Ah ouais, ma mère elle croit que j'vais ranger ma chambre ? Mon père il s'imagine que j'vais me laver les cheveux ? Non, non, les gars, y'a pas moyen : KORN sort un nouvel album, c'est mort ! Parce qu'en toute franchise, qu'est ce qu'on attend de plus de KORN qu'un bon gros plaisir régressif ? Certes, Jonathan Davis répète à qui veut bien l'écouter qu'il aime expérimenter, surprendre, bref, tout ce tralala qu'il nous recycle entre deux "retours aux sources" depuis 15 ans... Ainsi, après un The Paradigm Shift surprenant (mais chiant), voici The Serenity Of Suffering. Et là, on revient au KORN, au "vrai" (comprendre par là celui figé quinze ans dans le passé) : le gosse de Untouchables et See You On The Other Side est de retour sur la pochette (et n'a pas grandi, lui non plus), et les initiales du titre envoient à nouveau un S.O.S ! Ils nous refont le coup de la crise d'adolescence les Californiens ?
On serait tenté de dire qu'en fait, pas tant que ça. En lançant le disque, on se fait cueillir par Insane et son intro super bourrine, qui dérive vers un refrain pop (ils font de la pop, KORN ? Ha ! On rigole bien ici !), et c'est carrément catchy. Un peu comme un mélange de leur précédent album et de Take A Look In The Mirror, entre un KORN du début des années 2000 et leurs travaux plus récents (l'electro en moins). Ça le fait grave, en fait. Même constat sur Rotting In Vain : la prod met bien en valeur les mélodies flippantes de Head et la basse de Fieldy, Davis se permettant même de ressortir son petit scat comme gimmick. Les pisse-vinaigre trouveront qu'on stagne à mort, ou que c'est fatigant de voir ces hommes d'âge mûr revivre leurs tourments de lycéens. Ils ajouteront aussi, un verre de Martini à la main et le monocle bien en place, que la nostalgie ça empêche d'évoluer, que c'est complaisant, que c'est paresseux. Si on prenait le temps d'y réfléchir, on leur donnerait raison. Mais en l'état, on les emmerde. Les onomatopées grognées, et ce son sale et gras flétrissent nos petits neurones aussi efficacement qu'une Smirnoff Ice bue en cachette, et c'est tout ce qu'on demande. Et surtout, avec Black Is The Soul, on arrive à un constat : au chant, Jojo déchire ! Jojo déboîte ! Jonathan dévisse, même (applaudissements, merci) ! Excellent dans tous les registres, il tient peut-être dans cet album ses meilleures lignes de chant, insufflant puissance et émotion, apportant parfois un surplus de noirceur aux atmosphères les plus glauques du disque (The Hating). Au rang des surprises, on note des guitares qui osent tout. Sans que le kilt ne fasse son come-back, on pense par exemple à MUSE période Hysteria dans les riffs de Die Yet Another Night (KORN... MUSE... Vous l'avez ?), alors que ceux de Everything Falls Apart sont d'une lourdeur rare, créant un joli contraste avec le chant de Davis.

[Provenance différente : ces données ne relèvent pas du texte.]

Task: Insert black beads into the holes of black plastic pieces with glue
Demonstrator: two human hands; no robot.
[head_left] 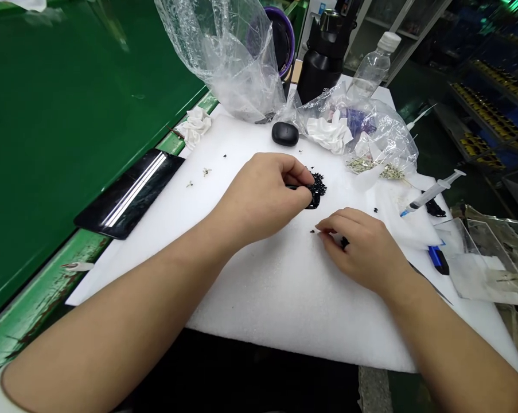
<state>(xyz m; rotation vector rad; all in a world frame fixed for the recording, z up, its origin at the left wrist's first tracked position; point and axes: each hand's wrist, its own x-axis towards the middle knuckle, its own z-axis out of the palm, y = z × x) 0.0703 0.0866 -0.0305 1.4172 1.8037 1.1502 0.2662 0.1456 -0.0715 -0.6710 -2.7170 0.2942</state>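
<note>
My left hand (267, 192) is closed in a pinch at the edge of a pile of tiny black parts (319, 184). Whatever sits between its fingertips is too small or hidden to make out. Under that hand, a glossy black piece (312, 202) shows beside the pile. To the right and nearer to me, my right hand (362, 244) rests low over the white foam sheet (284, 298), thumb and forefinger close together. A black bit (344, 242) shows between its curled fingers, mostly covered. Just left of its fingertips lies a tiny dark speck (312, 231).
A black phone (129, 192) lies at the left. Behind are a black earbud case (285, 133), clear plastic bags (241, 69), a black flask (321, 69) and a plastic bottle (373, 69). On the right are a syringe (431, 194), a blue marker (438, 260) and clear trays (482, 246).
</note>
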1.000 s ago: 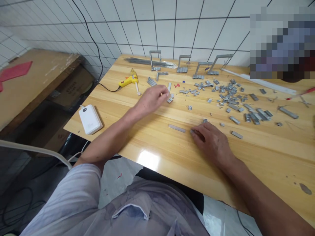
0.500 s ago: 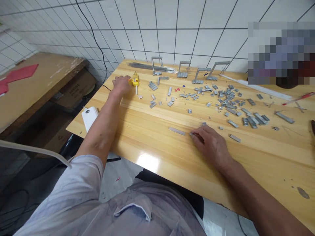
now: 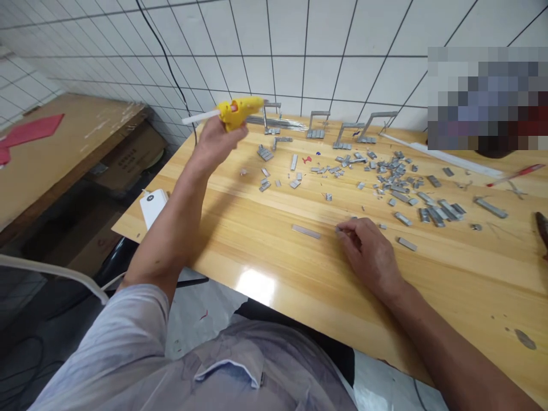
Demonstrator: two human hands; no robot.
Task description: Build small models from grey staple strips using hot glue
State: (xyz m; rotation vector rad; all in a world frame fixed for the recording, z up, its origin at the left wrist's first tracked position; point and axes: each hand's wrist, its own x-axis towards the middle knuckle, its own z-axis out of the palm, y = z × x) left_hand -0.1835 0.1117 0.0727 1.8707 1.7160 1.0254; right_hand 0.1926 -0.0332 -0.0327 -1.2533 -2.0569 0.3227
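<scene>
My left hand is closed round the handle of a yellow hot glue gun, raised above the table's back left part. A white glue stick juts out of its rear, and its nozzle points right. My right hand rests on the table with thumb and forefinger pinched on a small grey piece, mostly hidden by the fingertips. Just left of those fingers a flat grey strip lies on the wood.
Many small grey pieces lie scattered at the right. Several grey bracket-shaped frames stand along the tiled wall, near a bundle of thin rods. A white power strip sits at the left edge; a red pen is at far right.
My left hand has picked the glue gun up off the table and turned it sideways. My right hand has stayed nearly in place with its small piece.
</scene>
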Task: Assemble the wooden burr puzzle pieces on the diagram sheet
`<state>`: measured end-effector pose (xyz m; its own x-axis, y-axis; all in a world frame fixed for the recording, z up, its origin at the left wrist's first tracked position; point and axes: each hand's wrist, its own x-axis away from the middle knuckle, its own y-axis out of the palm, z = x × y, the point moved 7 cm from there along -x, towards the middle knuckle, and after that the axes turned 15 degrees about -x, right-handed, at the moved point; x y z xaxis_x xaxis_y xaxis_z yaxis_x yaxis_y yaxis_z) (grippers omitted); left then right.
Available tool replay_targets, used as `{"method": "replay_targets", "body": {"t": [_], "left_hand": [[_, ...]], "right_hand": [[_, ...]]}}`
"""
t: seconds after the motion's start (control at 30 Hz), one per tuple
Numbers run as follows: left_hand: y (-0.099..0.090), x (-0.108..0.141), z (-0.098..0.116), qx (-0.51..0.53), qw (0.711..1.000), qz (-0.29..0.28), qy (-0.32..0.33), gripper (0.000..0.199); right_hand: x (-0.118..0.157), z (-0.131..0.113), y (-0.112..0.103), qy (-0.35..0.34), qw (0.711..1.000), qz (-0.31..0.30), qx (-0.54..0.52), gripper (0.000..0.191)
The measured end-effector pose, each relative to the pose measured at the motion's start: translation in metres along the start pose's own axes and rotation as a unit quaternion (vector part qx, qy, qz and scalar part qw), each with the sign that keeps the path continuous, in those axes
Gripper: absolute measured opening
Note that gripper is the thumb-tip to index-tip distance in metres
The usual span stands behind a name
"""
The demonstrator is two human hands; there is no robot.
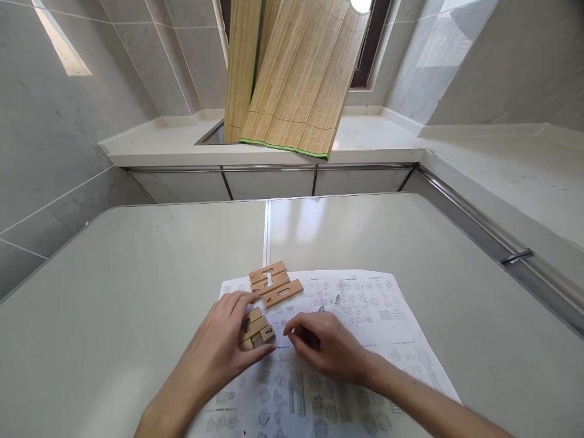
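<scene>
My left hand curls around a small cluster of interlocked wooden puzzle pieces, thumb at the near side and fingers at the far side. One piece end in the cluster bears the number 3. Just to the right, my right hand is closed, its fingertips drawn together a little apart from the cluster. Whether anything small is between those fingers is hidden. Beyond my left fingertips lie three loose notched wooden bars side by side, with numbers marked on them. A printed instruction sheet with many small diagrams lies under both hands.
The sheet rests on a pale table with a seam down its middle. Behind it are a white ledge and a hanging bamboo blind. Metal rails run along the right wall, and grey tiles cover the walls.
</scene>
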<state>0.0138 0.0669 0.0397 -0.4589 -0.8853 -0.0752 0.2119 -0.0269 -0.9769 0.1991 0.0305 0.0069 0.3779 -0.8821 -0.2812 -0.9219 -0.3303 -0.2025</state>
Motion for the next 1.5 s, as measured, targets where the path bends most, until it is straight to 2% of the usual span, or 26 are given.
{"method": "replay_targets", "body": {"t": [0.1,0.2,0.5,0.57,0.67,0.77,0.9,1.07,1.2,1.37,1.5], "left_hand": [[0.006,0.019,-0.011,-0.017,0.999,0.037,-0.01,0.053],[0.006,0.029,-0.022,-0.033,0.997,0.062,-0.021,0.051],[-0.002,0.022,-0.053,-0.087,0.984,0.063,-0.139,0.06],[-0.004,0.015,-0.049,-0.091,0.984,0.081,-0.127,0.06],[-0.007,0.001,-0.03,-0.088,0.988,0.109,-0.059,0.058],[-0.008,-0.015,-0.01,-0.082,0.991,0.102,-0.013,0.048],[-0.005,-0.037,0.003,-0.081,0.993,0.079,-0.016,0.032],[-0.001,-0.053,0.0,-0.078,0.993,0.076,-0.046,0.028],[0.002,-0.054,-0.003,-0.065,0.992,0.086,-0.06,0.026],[0.006,-0.05,0.002,-0.036,0.996,0.069,-0.043,0.023],[0.008,-0.047,0.01,-0.001,0.999,0.045,-0.019,0.023]], "right_hand": [[0.0,0.0,0.001,0.0,1.0,-0.003,0.011,0.013],[0.001,0.001,0.001,0.004,1.0,-0.006,0.011,0.013],[0.002,0.0,0.002,0.004,1.0,-0.011,0.018,0.014],[0.001,0.0,0.003,0.002,1.0,-0.012,0.019,0.015],[0.001,0.0,0.003,-0.001,1.0,-0.011,0.019,0.014],[0.002,0.001,0.003,-0.002,1.0,-0.011,0.018,0.013],[0.003,0.0,0.002,-0.019,0.999,0.004,0.034,0.015],[0.002,-0.004,-0.002,-0.045,0.996,0.027,0.074,0.015],[0.002,-0.006,-0.002,-0.055,0.994,0.032,0.093,0.016],[0.004,-0.012,-0.007,-0.09,0.981,0.09,0.145,0.02],[0.006,-0.007,-0.013,-0.052,0.969,0.133,0.204,0.042]]}}
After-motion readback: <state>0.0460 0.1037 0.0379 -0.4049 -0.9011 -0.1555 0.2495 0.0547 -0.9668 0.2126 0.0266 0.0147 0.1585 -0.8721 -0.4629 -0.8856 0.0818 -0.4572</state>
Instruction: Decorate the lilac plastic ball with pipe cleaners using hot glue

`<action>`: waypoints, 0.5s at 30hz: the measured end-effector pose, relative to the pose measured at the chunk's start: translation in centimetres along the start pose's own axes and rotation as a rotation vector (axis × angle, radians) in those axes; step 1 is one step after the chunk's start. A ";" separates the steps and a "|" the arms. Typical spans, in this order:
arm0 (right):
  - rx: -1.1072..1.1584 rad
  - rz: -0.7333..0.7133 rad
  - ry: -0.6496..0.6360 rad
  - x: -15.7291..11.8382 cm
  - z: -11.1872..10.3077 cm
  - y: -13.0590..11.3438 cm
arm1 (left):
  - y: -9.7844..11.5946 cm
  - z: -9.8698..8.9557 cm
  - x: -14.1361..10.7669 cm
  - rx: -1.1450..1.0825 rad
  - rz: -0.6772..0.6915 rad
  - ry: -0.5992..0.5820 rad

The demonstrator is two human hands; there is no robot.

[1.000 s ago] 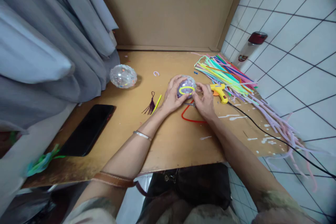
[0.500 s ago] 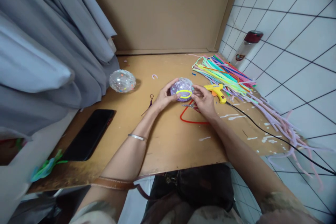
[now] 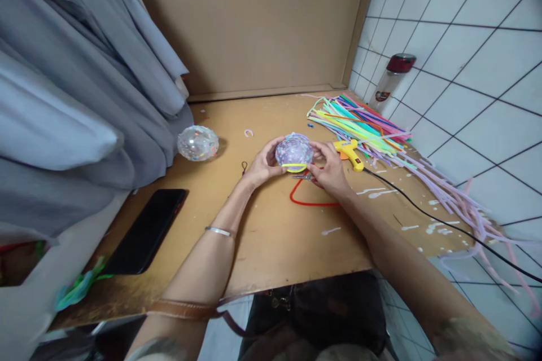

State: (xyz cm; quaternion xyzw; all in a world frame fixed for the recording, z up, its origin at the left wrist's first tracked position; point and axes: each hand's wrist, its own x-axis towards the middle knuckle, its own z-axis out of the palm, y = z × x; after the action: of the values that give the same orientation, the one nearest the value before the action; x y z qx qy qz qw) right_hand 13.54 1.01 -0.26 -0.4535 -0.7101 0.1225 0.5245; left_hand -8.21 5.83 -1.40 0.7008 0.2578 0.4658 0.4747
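Note:
Between my two hands is a clear round ball (image 3: 293, 149) with purple and white bits on it. A yellow ring or strip (image 3: 294, 168) lies along the ball's near lower side. My left hand (image 3: 266, 164) grips the ball's left side, its thumb by the yellow strip. On the right side, my right hand (image 3: 328, 168) holds the ball with thumb and fingers. Small scissors (image 3: 302, 177) are just below the ball, partly hidden by my right hand. A bent red pipe cleaner (image 3: 309, 203) rests on the table under that hand.
A yellow glue gun (image 3: 350, 153) with a black cord lies right of my hands, before a pile of coloured pipe cleaners (image 3: 359, 124). A bottle (image 3: 392, 82) stands behind. Leftward are another clear ball (image 3: 198, 143), a black phone (image 3: 146, 231) and a grey curtain (image 3: 84, 67).
The ball has been tilted between my hands, so the yellow strip now sits lower and looks flatter. The whole view has shifted slightly.

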 end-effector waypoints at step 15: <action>-0.070 -0.030 -0.137 0.3 -1.1 -1.2 | 2.0 1.5 -0.7 0.526 0.142 -0.064</action>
State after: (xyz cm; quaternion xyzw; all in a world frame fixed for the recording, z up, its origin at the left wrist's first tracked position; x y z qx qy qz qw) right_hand 13.87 0.23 1.11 -0.4512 -0.7550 0.1205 0.4603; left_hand -7.31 3.76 -0.04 0.8308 0.3049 0.3926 0.2502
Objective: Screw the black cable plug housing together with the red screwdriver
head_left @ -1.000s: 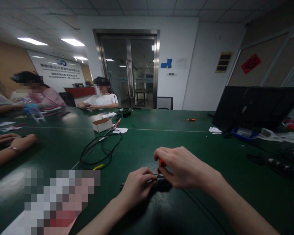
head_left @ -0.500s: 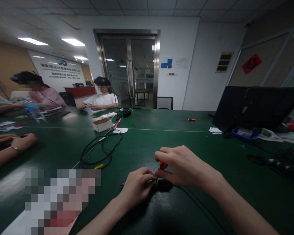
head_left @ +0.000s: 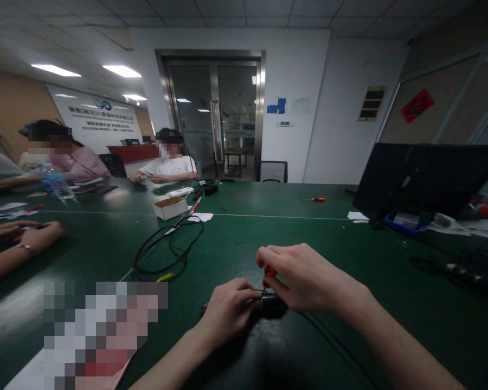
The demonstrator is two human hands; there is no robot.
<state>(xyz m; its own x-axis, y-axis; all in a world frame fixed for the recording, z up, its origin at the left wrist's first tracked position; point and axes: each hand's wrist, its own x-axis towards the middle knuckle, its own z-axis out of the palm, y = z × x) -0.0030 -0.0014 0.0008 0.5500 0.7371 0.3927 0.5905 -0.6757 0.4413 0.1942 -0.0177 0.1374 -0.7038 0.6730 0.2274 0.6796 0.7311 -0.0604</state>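
Observation:
My right hand (head_left: 303, 273) is closed around the orange-red handle of a small screwdriver (head_left: 268, 275), held about upright with its shaft pointing down. Below it, a black cylindrical part (head_left: 273, 304) lies on the green table, and the screwdriver's lower end meets or nearly meets its left end. My left hand (head_left: 232, 304) is closed on the left side of this black part; its fingers hide most of what they grip. A thin black cable (head_left: 333, 341) runs from near the part toward the lower right.
Left of my hands lie a coiled black cable (head_left: 136, 260) and an open white box (head_left: 168, 208). A second screwdriver (head_left: 318, 199) lies farther back. A monitor (head_left: 427, 179) stands at right beside a blue tray (head_left: 406, 222). Another person's hands (head_left: 44, 235) rest at far left.
The fingers of my right hand have shifted slightly around the screwdriver, and more of its handle and shaft shows. My left hand stays almost in place.

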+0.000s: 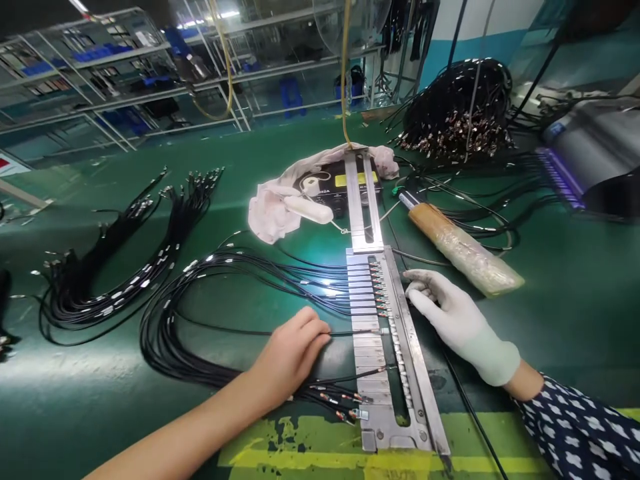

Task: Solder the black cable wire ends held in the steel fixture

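A long metal fixture (363, 347) with slots lies on the green table, several black cables (270, 270) set side by side in its upper slots. My bare left hand (297, 347) is left of the fixture, its fingers closed on a single black cable (240, 329) that runs to the fixture. Below that hand, more cable ends with small metal connectors (361, 414) lie across the lower part. On the right side, my gloved right hand (443, 310) is beside the fixture's rail, thumb and fingers curled close together; whether anything is between the fingertips is too small to tell.
Behind the fixture are a black control box (337, 200) and a pinkish cloth (273, 217). A taped tool handle (465, 250) lies to the right. Cable bundles lie at left (115, 287) and at the back right (457, 110). A dark machine (595, 153) stands far right.
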Tool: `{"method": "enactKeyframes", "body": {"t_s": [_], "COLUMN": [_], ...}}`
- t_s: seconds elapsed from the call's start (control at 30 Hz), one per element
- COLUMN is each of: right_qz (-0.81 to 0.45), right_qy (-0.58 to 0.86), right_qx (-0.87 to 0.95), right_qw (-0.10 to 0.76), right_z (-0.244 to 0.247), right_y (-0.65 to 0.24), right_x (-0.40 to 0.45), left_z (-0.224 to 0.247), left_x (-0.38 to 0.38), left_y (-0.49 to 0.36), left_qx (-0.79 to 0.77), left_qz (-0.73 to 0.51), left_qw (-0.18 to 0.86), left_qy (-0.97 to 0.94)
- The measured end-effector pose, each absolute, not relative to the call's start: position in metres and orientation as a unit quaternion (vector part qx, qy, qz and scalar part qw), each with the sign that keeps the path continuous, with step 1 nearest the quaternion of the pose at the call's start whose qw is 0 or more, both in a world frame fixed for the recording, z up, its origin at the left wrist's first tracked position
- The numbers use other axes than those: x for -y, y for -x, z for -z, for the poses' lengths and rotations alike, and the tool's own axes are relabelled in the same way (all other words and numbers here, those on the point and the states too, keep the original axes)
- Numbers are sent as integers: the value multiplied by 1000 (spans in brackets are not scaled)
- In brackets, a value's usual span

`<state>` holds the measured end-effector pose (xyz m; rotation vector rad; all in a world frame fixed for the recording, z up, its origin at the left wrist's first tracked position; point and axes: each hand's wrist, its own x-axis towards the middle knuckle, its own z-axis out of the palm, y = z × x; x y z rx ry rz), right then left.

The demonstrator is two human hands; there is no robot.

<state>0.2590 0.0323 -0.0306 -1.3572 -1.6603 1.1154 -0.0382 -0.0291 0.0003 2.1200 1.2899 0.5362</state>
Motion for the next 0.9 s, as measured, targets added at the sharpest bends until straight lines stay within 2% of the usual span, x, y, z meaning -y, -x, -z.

Avec ses morceaux accrocheurs, ses ambiances soignées et sa prod qui fait plaisir, The Serenity Of Suffering contient quelques perles. Ça aurait même pu être un des tout meilleurs albums du groupe, si la qualité des premiers morceaux étaient présentes tout le long. Mais faut pas déconner. Même avec un baggy troué, même les cheveux dégueulasses, il faut aussi admettre que parfois, ça tombe à plat. Entre les morceaux niais et poussifs (Take Me), un featuring avec Corey Taylor sympatoche mais qui ne trouve pas son registre (A Different World) et une impression de fourre-tout qui se dégage de l'ensemble, The Serenity of Suffering n'est pas non plus un chef d'oeuvre. Il est plutôt court mais paraît long, ça manque de respirations, et on aurait préféré voir les morceaux bonus de l'édition deluxe prendre la place d'autres pistes (mais virez-moi Take Me, bordel !).
Néanmoins, le job est fait. The Serenity Of Suffering ressemble à un album de KORN du début des années 2000, quelque part entre Issues et Take A Look In The Mirror, avec Head et Munky qui se lâchent de temps en temps à la guitare. La prod suit, le travail est sérieux et sincère, on évite donc un disque aussi naze que le revival en survêt' de Remember Who You Are qui avait bien fait marrer tout le monde. Le fan-service est facile, mais le boulot est honnête et KORN nous offre ce qu'on aime chez eux. On ne va pas trop se plaindre : une bonne moitié de The Serenity Of Suffering devrait tourner un petit moment en boucle avant qu'on ne passe à autre chose.